This is the mail archive of the
mailing list for the glibc project.
Re: Re: [PATCH] Add math benchmark latency test
- From: Arjan van de Ven <arjan at linux dot intel dot com>
- To: Siddhesh Poyarekar <siddhesh at gotplt dot org>, Wilco Dijkstra <Wilco dot Dijkstra at arm dot com>, "libc-alpha at sourceware dot org" <libc-alpha at sourceware dot org>
- Cc: nd <nd at arm dot com>
- Date: Wed, 16 Aug 2017 07:23:08 -0700
- Subject: Re: Re: [PATCH] Add math benchmark latency test
- Authentication-results: sourceware.org; auth=none
- References: <firstname.lastname@example.org>
On 8/16/2017 6:07 AM, Siddhesh Poyarekar wrote:
I didn't notice this earlier, but shouldn't throughput be
iterations/cycle and not the other way around? That is, throughput
should be the inverse of latency.
well not really...
I've been working on making expf() faster for x86 (see HJ's email earlier), and
with a massive out of order/pipelined cpu, latency and throughput are very distinct things.

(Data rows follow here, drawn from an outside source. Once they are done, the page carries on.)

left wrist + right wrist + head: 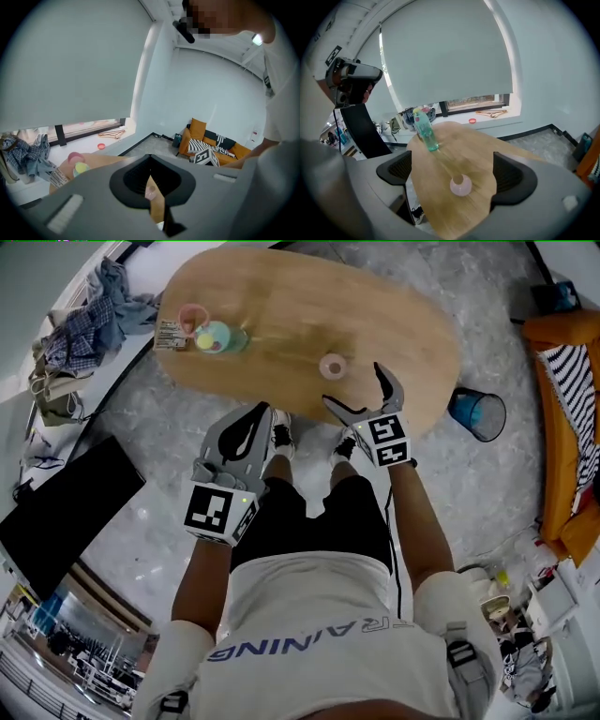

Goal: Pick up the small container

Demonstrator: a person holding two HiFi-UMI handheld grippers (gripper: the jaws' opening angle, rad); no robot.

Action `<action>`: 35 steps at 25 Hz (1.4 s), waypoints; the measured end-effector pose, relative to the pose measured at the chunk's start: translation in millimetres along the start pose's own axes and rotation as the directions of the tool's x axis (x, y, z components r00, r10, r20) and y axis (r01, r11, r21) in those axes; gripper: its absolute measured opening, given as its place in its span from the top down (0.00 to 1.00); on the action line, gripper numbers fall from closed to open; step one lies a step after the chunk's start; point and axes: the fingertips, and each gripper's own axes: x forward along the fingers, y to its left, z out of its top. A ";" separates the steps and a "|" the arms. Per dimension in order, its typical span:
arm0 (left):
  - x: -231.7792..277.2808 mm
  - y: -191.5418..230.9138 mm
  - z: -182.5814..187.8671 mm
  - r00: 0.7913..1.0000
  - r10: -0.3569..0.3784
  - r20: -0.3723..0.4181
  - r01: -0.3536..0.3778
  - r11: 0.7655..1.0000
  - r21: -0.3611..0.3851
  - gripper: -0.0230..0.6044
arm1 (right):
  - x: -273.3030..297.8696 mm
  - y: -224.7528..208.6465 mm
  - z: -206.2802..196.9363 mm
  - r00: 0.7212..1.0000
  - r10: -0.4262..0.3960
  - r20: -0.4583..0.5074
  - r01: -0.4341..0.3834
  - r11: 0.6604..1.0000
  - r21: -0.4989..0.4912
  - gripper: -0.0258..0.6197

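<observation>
The oval wooden worktop (pixel 394 324) lies below me. My right gripper (pixel 354 385) hangs at its near edge, spread wide and empty; my left gripper (pixel 258 413) is clenched on nothing. The small pink container (pixel 332 366) stands on the worktop just ahead of the right one, untouched.

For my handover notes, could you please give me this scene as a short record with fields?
surface: oval wooden table
container: small, pink, upright near the table's front edge
bottle: green, standing at the table's left end in the head view
right gripper: open, empty, aimed at the container, not touching it
left gripper: shut, empty, just short of the table's edge
task state: container not yet picked up
</observation>
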 end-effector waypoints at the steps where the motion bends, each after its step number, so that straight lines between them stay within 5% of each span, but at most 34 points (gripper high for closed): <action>1: 4.7 2.4 -10.0 1.000 -0.001 -0.011 0.001 1.000 -0.003 0.96 | 11.5 -1.6 -9.2 1.000 -0.004 -0.007 0.004 1.000 0.006 0.10; 14: 47.5 39.2 -114.1 0.991 -0.033 -0.128 0.026 0.998 -0.051 0.96 | 145.3 -18.5 -114.5 0.991 -0.030 -0.134 0.026 0.999 -0.029 0.08; 35: 61.2 73.8 -159.5 0.986 -0.037 -0.165 0.009 0.986 -0.167 0.96 | 184.5 -28.0 -132.0 0.985 -0.141 -0.102 0.137 0.990 -0.039 0.29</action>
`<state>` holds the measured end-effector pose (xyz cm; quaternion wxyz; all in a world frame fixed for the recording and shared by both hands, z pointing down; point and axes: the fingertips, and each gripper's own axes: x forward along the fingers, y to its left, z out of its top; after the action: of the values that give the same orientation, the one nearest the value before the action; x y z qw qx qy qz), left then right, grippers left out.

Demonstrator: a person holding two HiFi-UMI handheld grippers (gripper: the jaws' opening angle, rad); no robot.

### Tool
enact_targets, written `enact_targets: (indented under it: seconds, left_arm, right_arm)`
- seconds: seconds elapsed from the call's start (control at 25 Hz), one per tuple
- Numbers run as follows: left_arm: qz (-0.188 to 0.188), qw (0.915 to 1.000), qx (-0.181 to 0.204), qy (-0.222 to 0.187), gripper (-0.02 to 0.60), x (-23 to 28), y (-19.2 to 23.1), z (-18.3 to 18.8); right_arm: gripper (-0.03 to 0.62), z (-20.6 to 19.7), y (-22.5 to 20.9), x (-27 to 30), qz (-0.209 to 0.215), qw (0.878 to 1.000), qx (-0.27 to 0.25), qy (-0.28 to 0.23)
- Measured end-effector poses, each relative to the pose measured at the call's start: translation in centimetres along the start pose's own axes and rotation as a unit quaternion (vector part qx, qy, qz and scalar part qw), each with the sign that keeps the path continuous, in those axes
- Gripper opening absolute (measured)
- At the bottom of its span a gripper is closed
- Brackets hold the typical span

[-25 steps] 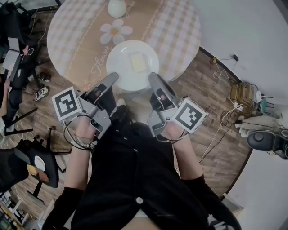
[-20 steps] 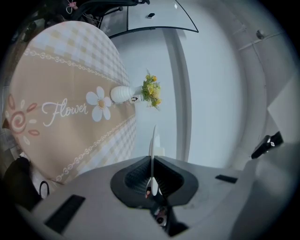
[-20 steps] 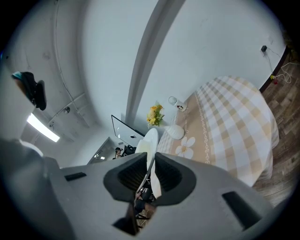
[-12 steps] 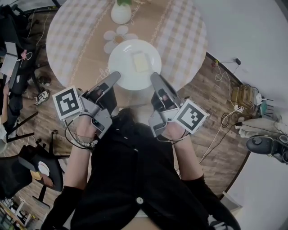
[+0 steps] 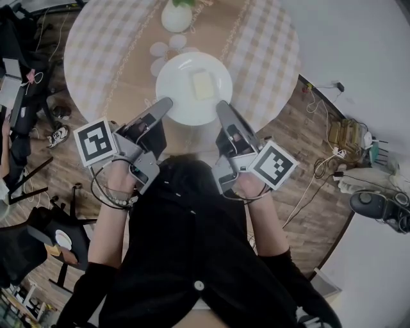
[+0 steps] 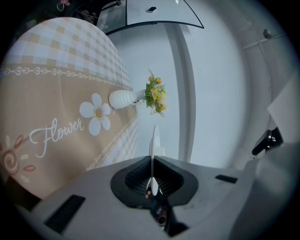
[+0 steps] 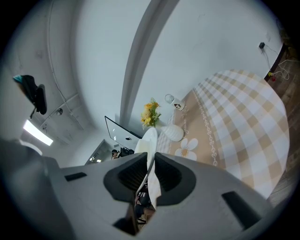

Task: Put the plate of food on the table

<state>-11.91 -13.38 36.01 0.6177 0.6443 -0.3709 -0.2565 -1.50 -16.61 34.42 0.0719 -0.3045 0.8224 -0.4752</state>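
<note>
Over the near edge of the table (image 5: 96, 51), the white plate (image 5: 179, 96) is pinched at its left rim by the left gripper (image 5: 163, 104). Its right rim is pinched by the right gripper (image 5: 221, 106), whose jaws were just squeezed tighter. If the white plate is tipped, the yellow food (image 5: 202, 84) could be slid off.

- I see a dining corner staged in a studio.
- 12 o'clock: clothed table (image 5: 262, 45), flower vase (image 5: 177, 17).
- 3 o'clock: loose cables (image 5: 318, 168) on wood floor (image 5: 307, 218).
- 9 o'clock: stands (image 5: 29, 170), office chair (image 5: 64, 246).
</note>
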Motion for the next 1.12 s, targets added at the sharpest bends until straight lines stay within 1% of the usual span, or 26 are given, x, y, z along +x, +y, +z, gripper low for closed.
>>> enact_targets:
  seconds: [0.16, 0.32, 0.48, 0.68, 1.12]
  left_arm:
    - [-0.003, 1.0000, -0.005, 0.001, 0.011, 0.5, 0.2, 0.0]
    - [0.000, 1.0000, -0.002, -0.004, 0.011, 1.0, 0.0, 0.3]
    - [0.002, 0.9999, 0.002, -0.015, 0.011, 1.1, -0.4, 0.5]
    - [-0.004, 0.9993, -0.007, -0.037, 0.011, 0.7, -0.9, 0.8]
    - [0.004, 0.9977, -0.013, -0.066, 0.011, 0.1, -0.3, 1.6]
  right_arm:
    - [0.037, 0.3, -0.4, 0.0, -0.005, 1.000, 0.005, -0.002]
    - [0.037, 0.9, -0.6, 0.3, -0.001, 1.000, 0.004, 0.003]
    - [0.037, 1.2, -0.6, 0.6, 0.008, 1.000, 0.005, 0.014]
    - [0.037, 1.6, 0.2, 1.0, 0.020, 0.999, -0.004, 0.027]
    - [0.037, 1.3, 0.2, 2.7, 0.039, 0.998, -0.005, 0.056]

expf() can run at a throughput of somewhere in the 10 to 11 cycles range, while the latency
can be in the 45 to 55 cycles range.
(not trying to do benchmarking here, just wanting to show an order of magnitude)
the latency is then the number of cycles it takes to get a result (on an empty cpu)
through from end to end, e.g.
while throughput is the cost if you put multiple consecutive through the cpu,
printf("%e", expf(f1) + expf(f2) + expf(f3) + expf(4))
(using "printf" as a proxy for 'make externally visible' sync point; of course in reality it could be many other things)
the out of order cpu will start execution of the second third and fourth expf() in parallel to the first, which will
hide the latency (so the result time is not 4x45 + time of 4 adds, but much less, closer to 45 + 3x11 + time of 4 adds)
I picked 4 expf()s here but theoretically throughput would be measured with the asymptote of 4...